### TASK GOAL:
Exactly the lines from the beginning of the material to the line with "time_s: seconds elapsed" are to be repeated, both ends included.

### DATASET EXCERPT:
******************************

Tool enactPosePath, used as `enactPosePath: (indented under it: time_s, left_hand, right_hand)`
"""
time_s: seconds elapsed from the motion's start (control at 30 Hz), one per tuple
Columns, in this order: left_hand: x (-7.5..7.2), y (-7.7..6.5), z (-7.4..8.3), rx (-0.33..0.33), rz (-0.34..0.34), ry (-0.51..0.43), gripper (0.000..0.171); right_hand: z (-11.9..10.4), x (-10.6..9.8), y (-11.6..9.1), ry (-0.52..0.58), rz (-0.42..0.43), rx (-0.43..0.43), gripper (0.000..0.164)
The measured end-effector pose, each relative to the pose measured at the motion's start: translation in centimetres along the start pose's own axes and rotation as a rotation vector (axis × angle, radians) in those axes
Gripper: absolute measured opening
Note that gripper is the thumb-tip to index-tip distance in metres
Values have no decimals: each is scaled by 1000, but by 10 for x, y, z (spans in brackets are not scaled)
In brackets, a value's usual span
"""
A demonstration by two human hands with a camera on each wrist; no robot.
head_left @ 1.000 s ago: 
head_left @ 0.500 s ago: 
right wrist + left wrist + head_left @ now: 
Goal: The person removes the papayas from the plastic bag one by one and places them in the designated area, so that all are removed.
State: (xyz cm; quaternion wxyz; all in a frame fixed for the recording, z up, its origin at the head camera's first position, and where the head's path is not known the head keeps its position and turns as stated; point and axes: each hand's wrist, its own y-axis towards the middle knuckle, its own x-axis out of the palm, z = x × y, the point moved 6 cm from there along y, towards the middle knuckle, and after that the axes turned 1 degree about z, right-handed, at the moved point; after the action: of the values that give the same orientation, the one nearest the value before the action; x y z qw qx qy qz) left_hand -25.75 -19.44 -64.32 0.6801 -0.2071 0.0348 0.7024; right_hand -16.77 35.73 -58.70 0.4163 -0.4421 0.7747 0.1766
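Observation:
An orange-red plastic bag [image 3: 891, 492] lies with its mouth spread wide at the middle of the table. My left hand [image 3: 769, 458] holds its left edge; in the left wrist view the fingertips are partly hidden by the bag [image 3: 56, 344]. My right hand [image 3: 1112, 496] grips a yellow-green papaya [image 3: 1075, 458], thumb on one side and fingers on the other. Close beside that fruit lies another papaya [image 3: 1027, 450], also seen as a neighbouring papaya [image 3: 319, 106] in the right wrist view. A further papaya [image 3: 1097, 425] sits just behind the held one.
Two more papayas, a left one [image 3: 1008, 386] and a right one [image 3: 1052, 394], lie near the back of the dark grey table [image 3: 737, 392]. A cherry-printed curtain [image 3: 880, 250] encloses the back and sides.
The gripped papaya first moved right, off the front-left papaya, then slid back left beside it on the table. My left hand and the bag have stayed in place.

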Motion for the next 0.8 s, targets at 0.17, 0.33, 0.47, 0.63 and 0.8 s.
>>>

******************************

### WRITTEN ANSWER:
Tool enactPosePath, used as `enactPosePath: (indented under it: time_s, left_hand, right_hand)`
"""
time_s: seconds elapsed from the motion's start (control at 30 Hz), one per tuple

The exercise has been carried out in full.